* Problem:
Using the data below, output a verbatim copy of the lines between the one holding "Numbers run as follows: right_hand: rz" and the one holding "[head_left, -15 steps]", inclusive, without any pictures.

* Extracted records:
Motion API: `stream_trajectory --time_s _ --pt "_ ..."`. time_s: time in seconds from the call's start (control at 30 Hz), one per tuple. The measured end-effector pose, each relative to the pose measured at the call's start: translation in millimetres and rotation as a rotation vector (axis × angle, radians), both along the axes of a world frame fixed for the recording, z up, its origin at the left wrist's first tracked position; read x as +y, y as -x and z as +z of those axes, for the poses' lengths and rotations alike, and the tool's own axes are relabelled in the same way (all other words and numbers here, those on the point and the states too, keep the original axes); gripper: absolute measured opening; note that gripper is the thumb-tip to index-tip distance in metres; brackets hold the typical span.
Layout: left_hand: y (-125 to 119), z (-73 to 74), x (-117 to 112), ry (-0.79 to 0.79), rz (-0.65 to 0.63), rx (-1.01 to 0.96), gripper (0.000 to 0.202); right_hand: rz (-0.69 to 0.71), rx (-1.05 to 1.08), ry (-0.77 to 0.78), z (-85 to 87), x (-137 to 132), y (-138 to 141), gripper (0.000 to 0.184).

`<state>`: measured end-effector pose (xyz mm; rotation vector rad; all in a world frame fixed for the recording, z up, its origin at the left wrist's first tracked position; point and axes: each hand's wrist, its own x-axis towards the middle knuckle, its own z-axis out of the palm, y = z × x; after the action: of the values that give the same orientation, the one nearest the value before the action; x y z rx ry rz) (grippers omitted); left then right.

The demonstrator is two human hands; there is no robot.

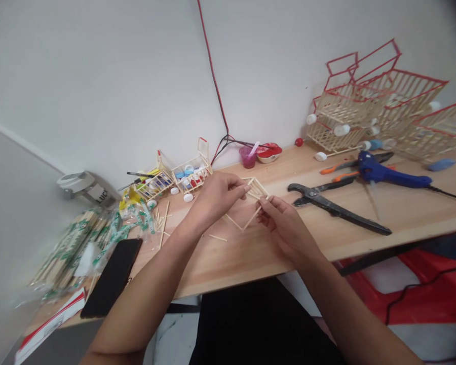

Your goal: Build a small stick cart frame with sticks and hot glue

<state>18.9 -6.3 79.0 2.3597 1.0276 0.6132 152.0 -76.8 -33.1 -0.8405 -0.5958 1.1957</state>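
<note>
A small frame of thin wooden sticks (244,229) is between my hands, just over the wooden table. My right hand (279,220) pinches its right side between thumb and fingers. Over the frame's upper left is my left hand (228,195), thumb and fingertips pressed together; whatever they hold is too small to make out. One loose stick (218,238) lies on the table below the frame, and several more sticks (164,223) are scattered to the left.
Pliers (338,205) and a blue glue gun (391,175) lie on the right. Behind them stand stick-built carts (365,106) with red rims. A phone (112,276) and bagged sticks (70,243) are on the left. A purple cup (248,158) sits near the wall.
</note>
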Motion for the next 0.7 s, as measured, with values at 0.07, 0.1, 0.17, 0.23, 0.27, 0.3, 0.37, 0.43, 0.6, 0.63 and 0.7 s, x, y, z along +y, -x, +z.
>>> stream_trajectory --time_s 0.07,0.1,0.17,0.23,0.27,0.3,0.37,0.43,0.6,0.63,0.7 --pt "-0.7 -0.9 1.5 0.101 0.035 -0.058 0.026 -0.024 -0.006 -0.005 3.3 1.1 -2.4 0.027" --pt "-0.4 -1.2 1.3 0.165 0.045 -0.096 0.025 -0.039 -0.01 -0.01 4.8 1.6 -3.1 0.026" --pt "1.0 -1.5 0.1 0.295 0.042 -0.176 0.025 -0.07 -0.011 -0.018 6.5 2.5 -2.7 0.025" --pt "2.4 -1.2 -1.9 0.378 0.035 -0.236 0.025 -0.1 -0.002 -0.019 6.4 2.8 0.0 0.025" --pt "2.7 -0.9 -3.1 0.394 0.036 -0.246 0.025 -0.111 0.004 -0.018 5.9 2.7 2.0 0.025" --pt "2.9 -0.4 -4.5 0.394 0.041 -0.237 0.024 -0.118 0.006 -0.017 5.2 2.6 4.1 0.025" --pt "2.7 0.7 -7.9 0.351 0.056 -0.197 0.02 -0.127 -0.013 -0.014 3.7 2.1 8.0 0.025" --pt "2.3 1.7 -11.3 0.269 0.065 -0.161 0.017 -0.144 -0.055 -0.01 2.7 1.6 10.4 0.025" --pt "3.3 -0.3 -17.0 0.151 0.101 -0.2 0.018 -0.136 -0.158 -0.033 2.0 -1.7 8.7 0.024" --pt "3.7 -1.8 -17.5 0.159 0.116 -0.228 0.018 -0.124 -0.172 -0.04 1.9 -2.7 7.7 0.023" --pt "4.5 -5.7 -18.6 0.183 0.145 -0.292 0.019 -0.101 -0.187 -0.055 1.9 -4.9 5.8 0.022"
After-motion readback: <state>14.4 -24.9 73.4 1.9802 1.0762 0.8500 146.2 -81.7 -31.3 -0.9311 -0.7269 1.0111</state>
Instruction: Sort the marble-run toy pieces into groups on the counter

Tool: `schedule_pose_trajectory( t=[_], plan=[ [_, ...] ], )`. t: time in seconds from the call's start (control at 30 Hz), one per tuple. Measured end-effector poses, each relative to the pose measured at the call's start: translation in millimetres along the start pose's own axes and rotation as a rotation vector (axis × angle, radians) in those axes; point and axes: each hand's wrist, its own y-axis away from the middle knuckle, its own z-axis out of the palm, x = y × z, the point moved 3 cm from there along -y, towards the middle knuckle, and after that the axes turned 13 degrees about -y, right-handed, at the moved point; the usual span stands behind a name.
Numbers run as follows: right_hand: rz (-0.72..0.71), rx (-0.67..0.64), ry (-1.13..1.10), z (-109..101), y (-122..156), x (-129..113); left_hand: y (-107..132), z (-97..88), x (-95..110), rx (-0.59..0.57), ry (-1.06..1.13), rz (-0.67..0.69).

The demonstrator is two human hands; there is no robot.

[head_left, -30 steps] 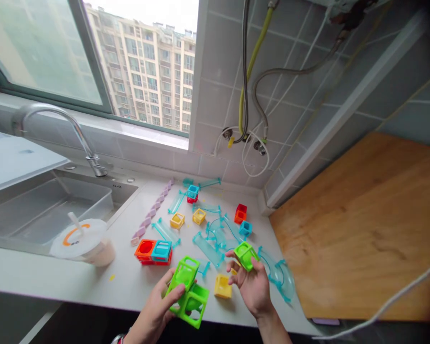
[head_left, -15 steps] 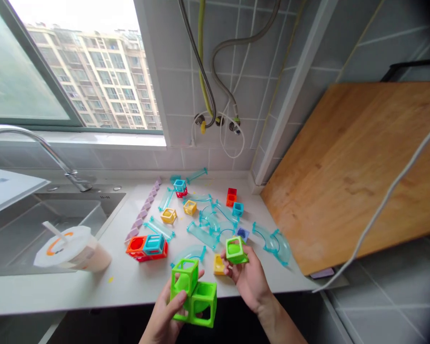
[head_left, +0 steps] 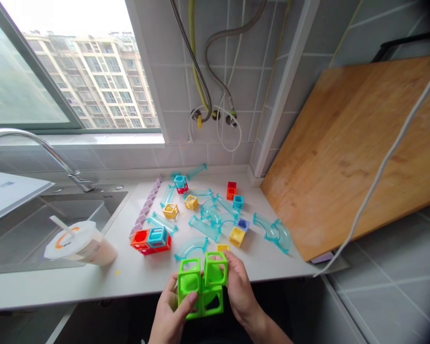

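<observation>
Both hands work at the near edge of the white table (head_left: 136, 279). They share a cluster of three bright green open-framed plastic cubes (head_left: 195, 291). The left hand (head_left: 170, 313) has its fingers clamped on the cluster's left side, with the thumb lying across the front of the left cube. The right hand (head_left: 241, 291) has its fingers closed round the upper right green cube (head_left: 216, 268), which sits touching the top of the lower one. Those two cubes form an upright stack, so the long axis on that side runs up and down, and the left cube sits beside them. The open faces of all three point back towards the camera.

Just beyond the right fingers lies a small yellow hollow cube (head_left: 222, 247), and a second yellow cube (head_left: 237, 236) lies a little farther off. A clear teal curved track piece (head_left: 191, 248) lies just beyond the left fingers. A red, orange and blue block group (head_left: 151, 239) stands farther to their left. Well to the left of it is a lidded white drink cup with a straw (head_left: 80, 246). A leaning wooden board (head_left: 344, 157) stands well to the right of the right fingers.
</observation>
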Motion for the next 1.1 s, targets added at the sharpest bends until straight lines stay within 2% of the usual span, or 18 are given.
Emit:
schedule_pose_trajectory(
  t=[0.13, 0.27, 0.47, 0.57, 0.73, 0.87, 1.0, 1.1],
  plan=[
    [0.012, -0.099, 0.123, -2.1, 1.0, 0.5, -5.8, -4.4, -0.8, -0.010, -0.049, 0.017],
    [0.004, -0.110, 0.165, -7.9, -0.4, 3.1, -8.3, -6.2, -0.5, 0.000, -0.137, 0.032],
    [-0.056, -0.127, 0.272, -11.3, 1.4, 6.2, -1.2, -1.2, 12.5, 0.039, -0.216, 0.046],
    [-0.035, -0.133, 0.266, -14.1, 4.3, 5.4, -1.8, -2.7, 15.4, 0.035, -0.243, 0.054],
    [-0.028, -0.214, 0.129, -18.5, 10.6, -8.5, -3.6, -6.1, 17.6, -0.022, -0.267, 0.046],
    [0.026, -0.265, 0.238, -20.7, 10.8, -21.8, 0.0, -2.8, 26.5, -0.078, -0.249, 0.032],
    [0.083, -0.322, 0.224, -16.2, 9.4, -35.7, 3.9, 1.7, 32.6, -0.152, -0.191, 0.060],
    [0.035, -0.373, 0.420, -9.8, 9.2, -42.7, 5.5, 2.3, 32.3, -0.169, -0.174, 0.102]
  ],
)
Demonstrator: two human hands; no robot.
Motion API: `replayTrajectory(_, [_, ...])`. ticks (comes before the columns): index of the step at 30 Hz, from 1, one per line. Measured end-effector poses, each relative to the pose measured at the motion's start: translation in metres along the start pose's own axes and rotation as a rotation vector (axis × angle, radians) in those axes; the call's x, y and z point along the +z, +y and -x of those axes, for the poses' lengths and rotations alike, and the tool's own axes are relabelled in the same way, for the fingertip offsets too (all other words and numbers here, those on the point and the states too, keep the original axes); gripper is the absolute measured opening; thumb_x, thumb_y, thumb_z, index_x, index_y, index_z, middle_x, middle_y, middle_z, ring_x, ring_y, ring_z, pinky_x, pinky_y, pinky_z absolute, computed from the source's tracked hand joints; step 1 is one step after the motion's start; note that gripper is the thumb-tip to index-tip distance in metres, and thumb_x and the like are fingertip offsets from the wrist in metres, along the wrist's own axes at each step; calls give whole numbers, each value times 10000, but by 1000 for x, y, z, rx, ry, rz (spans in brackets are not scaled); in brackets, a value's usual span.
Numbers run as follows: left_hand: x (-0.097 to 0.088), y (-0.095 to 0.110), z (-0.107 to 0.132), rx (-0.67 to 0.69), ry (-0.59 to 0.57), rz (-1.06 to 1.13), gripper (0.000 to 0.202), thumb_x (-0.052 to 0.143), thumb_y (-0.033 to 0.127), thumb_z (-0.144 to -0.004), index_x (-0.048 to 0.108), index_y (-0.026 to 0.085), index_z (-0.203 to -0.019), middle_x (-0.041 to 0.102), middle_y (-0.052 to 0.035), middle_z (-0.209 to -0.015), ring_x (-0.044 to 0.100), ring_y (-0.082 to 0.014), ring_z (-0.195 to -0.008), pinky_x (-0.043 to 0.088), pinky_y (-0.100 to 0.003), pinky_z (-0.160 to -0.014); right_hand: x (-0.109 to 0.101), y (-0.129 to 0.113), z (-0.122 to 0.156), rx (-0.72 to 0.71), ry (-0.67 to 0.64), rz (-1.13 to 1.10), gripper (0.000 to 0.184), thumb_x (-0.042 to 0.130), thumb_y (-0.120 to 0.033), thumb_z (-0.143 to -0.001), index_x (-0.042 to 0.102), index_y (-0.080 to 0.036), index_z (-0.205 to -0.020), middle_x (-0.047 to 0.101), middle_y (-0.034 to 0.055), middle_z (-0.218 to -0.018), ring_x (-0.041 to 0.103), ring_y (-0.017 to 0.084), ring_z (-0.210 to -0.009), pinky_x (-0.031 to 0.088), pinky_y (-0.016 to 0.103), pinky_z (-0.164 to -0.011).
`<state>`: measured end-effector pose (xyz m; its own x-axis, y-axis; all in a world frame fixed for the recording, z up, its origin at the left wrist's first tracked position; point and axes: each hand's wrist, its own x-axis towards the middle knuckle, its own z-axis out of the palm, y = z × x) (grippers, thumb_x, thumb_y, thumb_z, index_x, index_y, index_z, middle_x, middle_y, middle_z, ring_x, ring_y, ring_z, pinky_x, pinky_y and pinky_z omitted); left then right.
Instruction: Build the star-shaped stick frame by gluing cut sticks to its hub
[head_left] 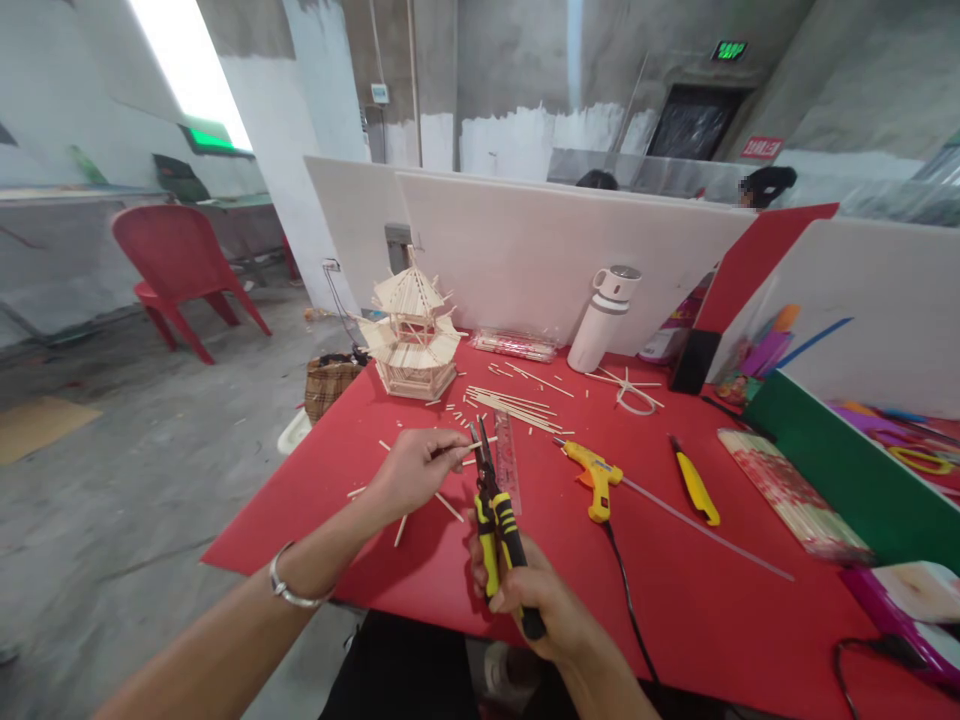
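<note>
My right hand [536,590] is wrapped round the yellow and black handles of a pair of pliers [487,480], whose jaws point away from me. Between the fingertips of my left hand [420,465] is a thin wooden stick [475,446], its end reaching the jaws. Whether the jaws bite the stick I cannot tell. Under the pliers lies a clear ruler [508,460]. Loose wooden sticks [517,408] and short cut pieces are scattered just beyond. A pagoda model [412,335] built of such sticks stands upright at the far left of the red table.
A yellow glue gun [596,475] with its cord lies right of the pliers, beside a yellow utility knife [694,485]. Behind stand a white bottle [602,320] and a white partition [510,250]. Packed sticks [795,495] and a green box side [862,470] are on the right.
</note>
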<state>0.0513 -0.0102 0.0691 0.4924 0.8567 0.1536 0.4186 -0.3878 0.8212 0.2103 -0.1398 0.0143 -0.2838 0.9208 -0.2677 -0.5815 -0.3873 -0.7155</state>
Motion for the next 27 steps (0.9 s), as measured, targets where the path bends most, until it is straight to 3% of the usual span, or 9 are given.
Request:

* Finished exercise:
Numbers run as follows: right_hand: rz (-0.72..0.71), rx (-0.67..0.64), ry (-1.13..1.10), z (-109..101), y (-122..156), x (-129..113); left_hand: y (-107..132), z (-97..88), x (-95..110), rx (-0.59..0.57), ry (-1.06..1.13), rz (-0.67..0.69).

The demonstrator is two human hands; there is no robot.

[head_left, -30 steps] 
[head_left, -15 steps] 

What appears above is the full answer.